• HOW TO COMPLETE THIS TASK: From the line with "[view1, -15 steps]" to the final line of the data below, please write out every line exactly, with no pictures.

=====

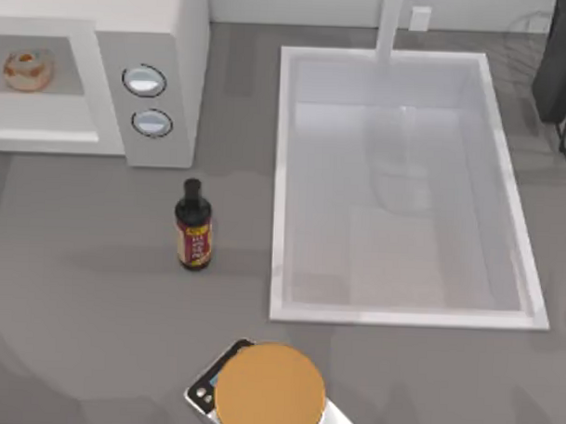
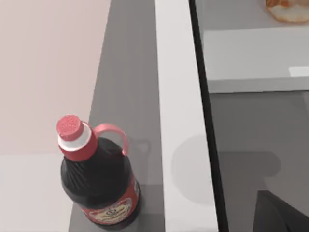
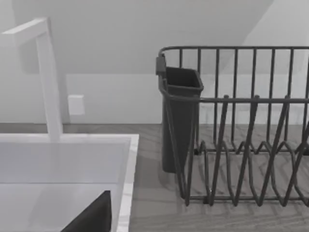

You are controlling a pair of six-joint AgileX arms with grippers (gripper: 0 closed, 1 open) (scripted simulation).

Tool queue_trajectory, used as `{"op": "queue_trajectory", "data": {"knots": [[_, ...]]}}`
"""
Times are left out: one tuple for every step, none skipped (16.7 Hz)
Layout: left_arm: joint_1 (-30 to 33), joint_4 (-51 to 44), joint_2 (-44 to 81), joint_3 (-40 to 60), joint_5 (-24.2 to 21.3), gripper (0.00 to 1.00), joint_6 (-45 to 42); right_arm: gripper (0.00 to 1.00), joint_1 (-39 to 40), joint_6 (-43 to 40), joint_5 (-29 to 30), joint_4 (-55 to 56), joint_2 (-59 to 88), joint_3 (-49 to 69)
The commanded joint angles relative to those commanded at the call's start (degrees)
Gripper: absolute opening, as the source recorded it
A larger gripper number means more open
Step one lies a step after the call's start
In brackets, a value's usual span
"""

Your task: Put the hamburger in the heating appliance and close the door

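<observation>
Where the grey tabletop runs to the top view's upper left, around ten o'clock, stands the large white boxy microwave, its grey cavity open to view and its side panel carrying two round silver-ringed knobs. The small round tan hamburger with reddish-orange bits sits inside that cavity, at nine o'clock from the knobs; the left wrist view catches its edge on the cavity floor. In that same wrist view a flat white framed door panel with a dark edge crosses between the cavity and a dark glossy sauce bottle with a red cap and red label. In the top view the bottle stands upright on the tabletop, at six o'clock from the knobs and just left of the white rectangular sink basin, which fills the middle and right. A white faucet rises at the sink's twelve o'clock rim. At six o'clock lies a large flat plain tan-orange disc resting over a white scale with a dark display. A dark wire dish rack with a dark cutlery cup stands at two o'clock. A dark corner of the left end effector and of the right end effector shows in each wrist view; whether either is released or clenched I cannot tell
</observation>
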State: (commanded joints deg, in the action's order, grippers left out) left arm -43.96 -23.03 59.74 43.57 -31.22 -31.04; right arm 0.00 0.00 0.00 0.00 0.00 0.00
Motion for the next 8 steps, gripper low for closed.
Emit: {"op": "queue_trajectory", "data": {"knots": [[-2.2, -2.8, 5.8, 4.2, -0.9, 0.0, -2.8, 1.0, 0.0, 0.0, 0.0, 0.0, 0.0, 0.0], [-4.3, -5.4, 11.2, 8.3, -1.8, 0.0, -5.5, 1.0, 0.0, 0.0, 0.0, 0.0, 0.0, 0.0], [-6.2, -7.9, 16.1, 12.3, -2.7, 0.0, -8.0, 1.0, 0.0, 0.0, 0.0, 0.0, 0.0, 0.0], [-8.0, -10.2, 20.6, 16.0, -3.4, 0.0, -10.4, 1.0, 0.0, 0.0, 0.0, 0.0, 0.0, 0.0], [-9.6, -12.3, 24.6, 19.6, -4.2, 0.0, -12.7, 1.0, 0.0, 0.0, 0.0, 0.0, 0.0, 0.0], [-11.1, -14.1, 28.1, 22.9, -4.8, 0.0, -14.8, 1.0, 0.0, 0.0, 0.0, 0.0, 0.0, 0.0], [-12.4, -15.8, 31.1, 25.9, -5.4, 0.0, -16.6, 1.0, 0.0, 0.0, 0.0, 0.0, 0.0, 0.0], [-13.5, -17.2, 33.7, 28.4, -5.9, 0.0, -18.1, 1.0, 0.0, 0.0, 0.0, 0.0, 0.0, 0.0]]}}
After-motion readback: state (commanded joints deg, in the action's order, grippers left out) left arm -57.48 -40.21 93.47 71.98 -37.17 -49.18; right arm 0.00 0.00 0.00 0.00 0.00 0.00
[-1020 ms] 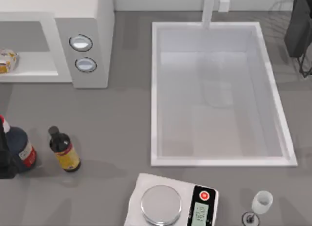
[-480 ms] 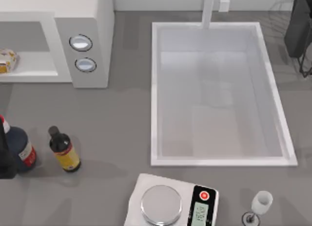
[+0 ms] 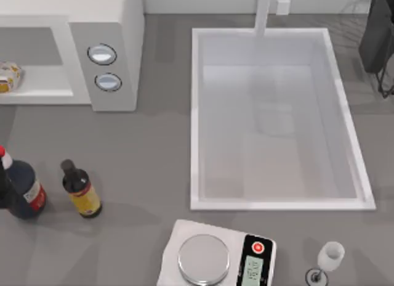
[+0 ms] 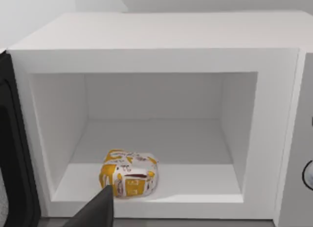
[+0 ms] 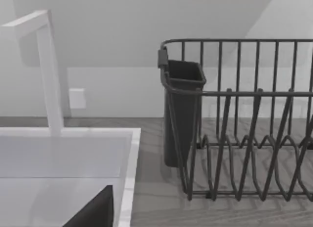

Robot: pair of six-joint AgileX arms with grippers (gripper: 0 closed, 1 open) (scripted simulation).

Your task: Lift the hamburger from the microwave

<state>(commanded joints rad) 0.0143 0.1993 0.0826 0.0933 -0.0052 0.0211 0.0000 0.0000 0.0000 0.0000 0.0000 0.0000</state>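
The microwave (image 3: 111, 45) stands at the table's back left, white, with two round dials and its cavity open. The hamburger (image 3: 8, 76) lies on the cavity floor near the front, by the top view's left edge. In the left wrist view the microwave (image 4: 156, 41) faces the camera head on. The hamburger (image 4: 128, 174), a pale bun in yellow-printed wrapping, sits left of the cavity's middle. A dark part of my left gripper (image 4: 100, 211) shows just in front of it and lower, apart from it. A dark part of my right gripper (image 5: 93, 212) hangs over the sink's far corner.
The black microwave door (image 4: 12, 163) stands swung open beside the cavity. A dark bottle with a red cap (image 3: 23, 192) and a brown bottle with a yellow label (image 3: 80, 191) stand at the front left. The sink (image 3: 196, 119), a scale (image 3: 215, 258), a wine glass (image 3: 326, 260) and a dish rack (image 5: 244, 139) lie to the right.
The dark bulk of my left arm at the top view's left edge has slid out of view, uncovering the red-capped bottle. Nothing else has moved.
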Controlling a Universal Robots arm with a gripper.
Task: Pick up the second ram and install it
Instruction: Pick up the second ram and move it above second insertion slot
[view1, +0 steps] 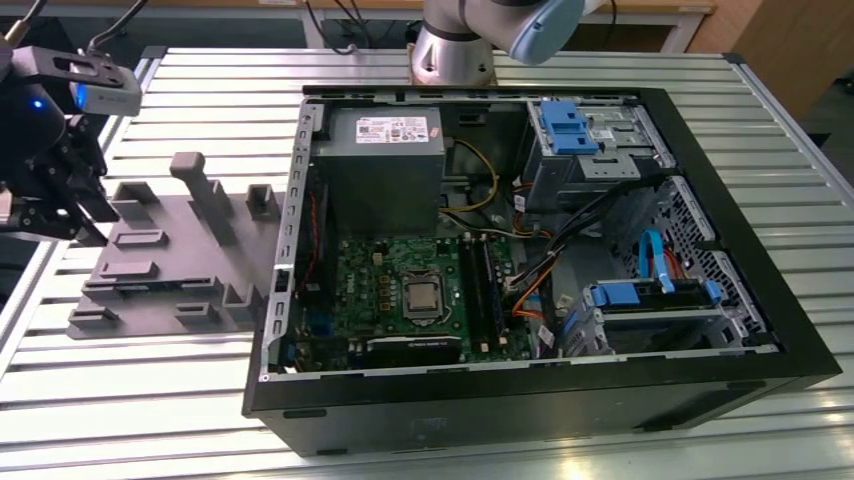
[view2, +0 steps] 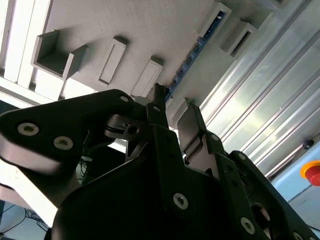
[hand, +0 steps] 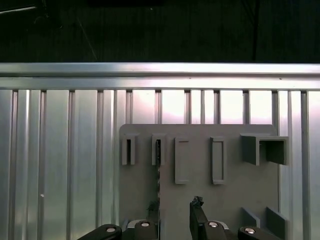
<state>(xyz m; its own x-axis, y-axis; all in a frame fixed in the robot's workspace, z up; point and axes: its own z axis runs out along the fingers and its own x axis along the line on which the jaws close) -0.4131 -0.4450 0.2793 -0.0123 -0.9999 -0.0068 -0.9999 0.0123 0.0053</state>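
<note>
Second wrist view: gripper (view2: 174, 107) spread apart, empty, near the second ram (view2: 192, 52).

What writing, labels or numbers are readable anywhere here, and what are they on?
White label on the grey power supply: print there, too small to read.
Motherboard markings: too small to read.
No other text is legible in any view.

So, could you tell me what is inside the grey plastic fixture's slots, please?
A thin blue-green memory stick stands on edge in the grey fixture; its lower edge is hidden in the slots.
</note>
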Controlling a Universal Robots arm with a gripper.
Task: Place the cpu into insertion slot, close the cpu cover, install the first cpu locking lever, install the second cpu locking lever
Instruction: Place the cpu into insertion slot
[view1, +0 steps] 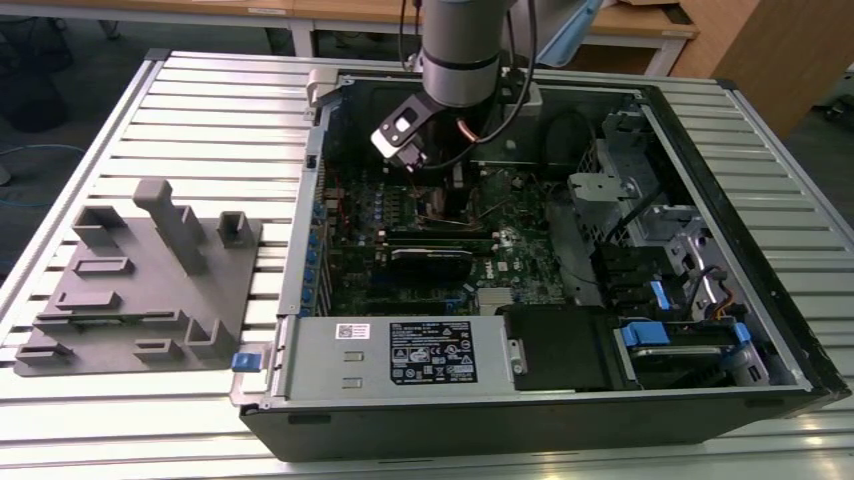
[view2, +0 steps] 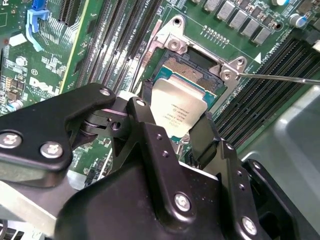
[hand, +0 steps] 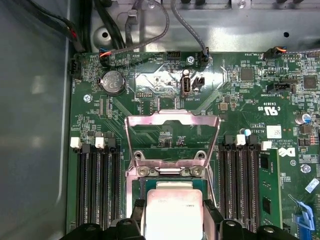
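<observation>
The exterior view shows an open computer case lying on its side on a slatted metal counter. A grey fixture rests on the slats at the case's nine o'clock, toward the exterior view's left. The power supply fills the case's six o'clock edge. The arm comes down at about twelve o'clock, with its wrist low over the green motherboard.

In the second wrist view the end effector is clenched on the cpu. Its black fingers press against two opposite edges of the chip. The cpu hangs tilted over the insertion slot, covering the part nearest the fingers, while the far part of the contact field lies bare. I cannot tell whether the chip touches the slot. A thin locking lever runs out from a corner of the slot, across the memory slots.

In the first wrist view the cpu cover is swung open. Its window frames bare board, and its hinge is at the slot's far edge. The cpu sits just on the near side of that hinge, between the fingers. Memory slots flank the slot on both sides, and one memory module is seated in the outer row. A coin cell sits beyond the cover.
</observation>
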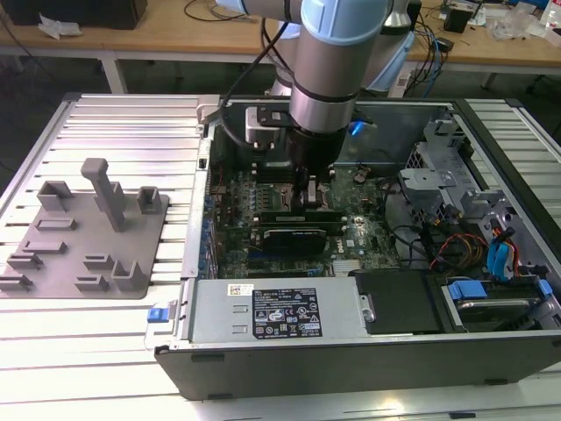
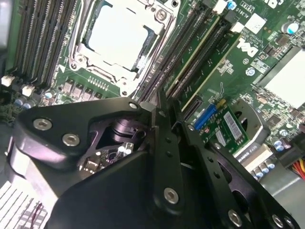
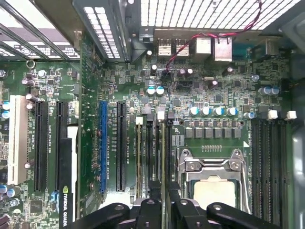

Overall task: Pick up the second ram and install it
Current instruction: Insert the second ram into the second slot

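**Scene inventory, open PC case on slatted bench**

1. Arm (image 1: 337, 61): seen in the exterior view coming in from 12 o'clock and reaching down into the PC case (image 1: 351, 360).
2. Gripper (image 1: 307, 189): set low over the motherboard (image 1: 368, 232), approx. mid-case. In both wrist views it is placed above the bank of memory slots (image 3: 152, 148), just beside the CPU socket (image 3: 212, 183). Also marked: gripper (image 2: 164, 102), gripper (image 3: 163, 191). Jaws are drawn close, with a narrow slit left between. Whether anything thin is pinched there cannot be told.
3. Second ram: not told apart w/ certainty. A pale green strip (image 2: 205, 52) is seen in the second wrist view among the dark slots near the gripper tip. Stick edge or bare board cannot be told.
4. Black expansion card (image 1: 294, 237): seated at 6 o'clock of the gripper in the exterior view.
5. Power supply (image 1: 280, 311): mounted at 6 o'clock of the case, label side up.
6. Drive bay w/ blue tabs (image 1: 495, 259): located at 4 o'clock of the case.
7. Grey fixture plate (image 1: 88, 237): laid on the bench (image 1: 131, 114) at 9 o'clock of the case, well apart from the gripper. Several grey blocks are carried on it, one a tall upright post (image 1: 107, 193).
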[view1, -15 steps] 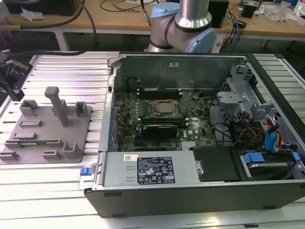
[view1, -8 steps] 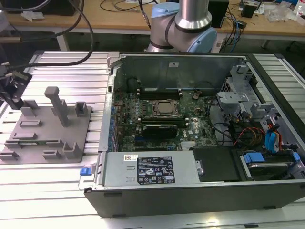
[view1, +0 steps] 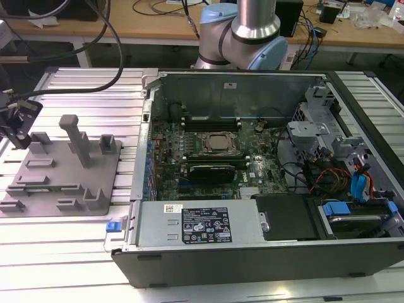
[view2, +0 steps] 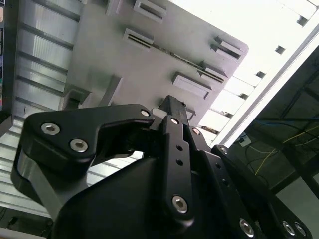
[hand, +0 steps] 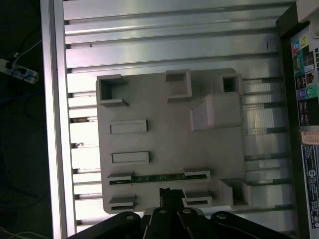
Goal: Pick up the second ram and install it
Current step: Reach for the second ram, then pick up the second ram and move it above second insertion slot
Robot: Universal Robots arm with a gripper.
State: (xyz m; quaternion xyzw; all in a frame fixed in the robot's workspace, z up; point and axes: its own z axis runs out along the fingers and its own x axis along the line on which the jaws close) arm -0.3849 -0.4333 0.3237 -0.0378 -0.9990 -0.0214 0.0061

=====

• SOLUTION TO THIS TASK:
[view1, -15 steps] 
[view1, -8 steps] 
[view1, +0 steps] 
[view2, +0 steps] 
[hand, +0 steps] 
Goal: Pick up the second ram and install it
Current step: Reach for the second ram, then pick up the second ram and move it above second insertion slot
Robot: Universal Robots arm with a gripper.
State: (xyz m; quaternion xyzw; all in a frame fixed in the robot's workspace, z up; point and axes: its own z axis runs out along the fingers and its own x axis along the line on which the jaws close) arm -0.3849 -0.4333 0.3237 -0.0378 -0.9990 -0.0214 0.0061

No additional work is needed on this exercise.